TASK INSTRUCTIONS:
Please give back each line below unchanged; none of the pictures should appear.

AVAILABLE DATA:

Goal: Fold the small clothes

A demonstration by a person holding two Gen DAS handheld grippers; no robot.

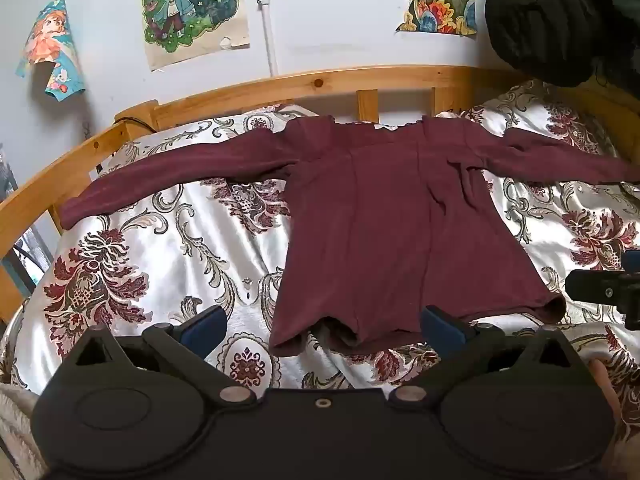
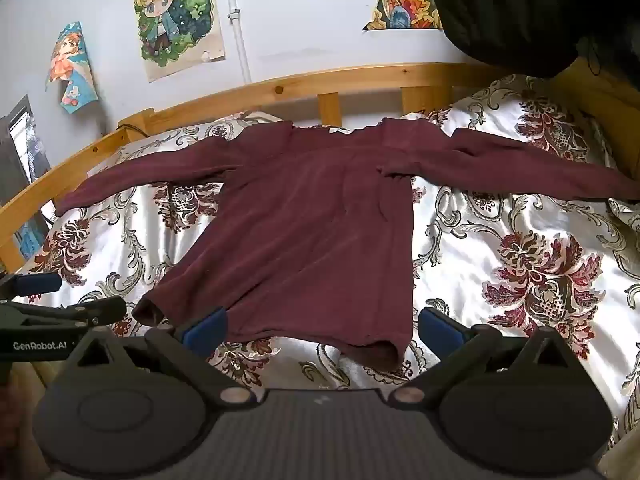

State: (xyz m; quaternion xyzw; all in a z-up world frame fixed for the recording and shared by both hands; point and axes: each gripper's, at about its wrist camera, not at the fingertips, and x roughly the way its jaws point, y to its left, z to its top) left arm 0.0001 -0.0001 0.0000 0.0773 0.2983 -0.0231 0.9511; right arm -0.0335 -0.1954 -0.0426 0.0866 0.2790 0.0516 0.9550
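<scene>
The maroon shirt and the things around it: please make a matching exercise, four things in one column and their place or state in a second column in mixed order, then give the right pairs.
Things:
1. maroon shirt
2. wooden bed rail
3. cartoon poster
4. left gripper

Places or states:
A. stuck on the wall
B. jaws open, near the hem
C. spread flat, sleeves out to both sides
D. runs between the bedspread and the wall

Pairs: 1-C, 2-D, 3-A, 4-B
</scene>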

TASK ANSWER:
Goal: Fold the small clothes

A demonstration by a person holding two Gen DAS handheld grippers; no robot.


State: (xyz m; quaternion xyzw; all in a z-up world frame fixed for the recording and shared by both hands; point and axes: each gripper's, at about its wrist camera, not at the fingertips, and x roughly the way its jaws point, y to its left, z to its top) left arm 0.0001 -0.0001 0.0000 0.0773 0.2983 -0.0231 0.9511; right arm -0.0335 -0.1954 -0.0426 0.0866 0.2790 0.0516 0.9550
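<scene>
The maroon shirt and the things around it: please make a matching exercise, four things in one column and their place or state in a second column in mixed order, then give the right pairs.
Things:
1. maroon shirt
2. wooden bed rail
3. cartoon poster
4. left gripper

Places or states:
A. stuck on the wall
B. jaws open, near the hem
C. spread flat, sleeves out to both sides
D. runs between the bedspread and the wall

Pairs: 1-C, 2-D, 3-A, 4-B
</scene>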

This concludes the answer to the exercise.